Pourtant, isolant le texte du reste, l'ironie de Flaubert demeure très discrète; le tableau fait de la Messe de Minuit a quelque chose d'authentique, la ferveur religieuse des fidèles n'y semble pas tournée en dérision. Tout au plus, la présence de l’agneau (était-ce une coutume réelle ou avons-nous là une exagération de l’auteur?) peut se laisser interpréter comme un élément de comique discret, avec notamment ce bêlement concomitant du tintement de la clochette de l’élévation. Mais à part cela ? La description de la Messe de Minuit est d’une grande beauté et Flaubert semble peindre avec respect la solennité du moment, la ferveur authentique d’humbles fidèles, l’émotion sensible.

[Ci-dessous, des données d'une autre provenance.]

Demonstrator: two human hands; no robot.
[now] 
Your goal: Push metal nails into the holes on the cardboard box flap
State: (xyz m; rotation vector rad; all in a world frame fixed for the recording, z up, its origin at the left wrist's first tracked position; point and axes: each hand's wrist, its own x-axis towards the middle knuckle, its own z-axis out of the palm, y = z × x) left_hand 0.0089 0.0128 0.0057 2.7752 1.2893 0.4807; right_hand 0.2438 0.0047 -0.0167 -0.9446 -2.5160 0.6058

Je sais que je m'expose une fois de plus au sarcasme des connaisseurs. Je n'ignore pas la distance que Flaubert entretient à l'égard du dogme chrétien. Et je n'ignore pas non plus à quoi aboutit la conversion de Bouvard et Pécuchet au chapitre qui suit le passage que nous lisons. On est néanmoins frappé par l' attirance d’écrivain pour l’esthétique du religieux, pour le rituel aussi bien que pour la dévotion populaire et l'expérience mystique. Lisez à ce titre les Trois Contes, ou encore La Tentation de saint Antoine, ou la relation de ses voyages en Orient. Lisez aussi ce qu’il écrivait à sa nièce Caroline, le 25 décembre 1876, dans une lettre écrite à quatre heures du matin : « J’ai été cette nuit à Sainte-Barbe, chez les bonnes religieuses où j’ai conduit Noémie et Mme Chevalier. Voilà ! N’est-ce pas d’un beau romantisme ? Et je m’y suis beaucoup plu, pour dire le vrai. » Ironie, encore ? Mais où perce la sincérité. 1876 : nous sommes en plein dans la période de rédaction de Bouvard et Pécuchet, à laquelle il s’était attelé de façon intensive depuis 1872 et qu’il laissera inachevé à sa mort en 1880.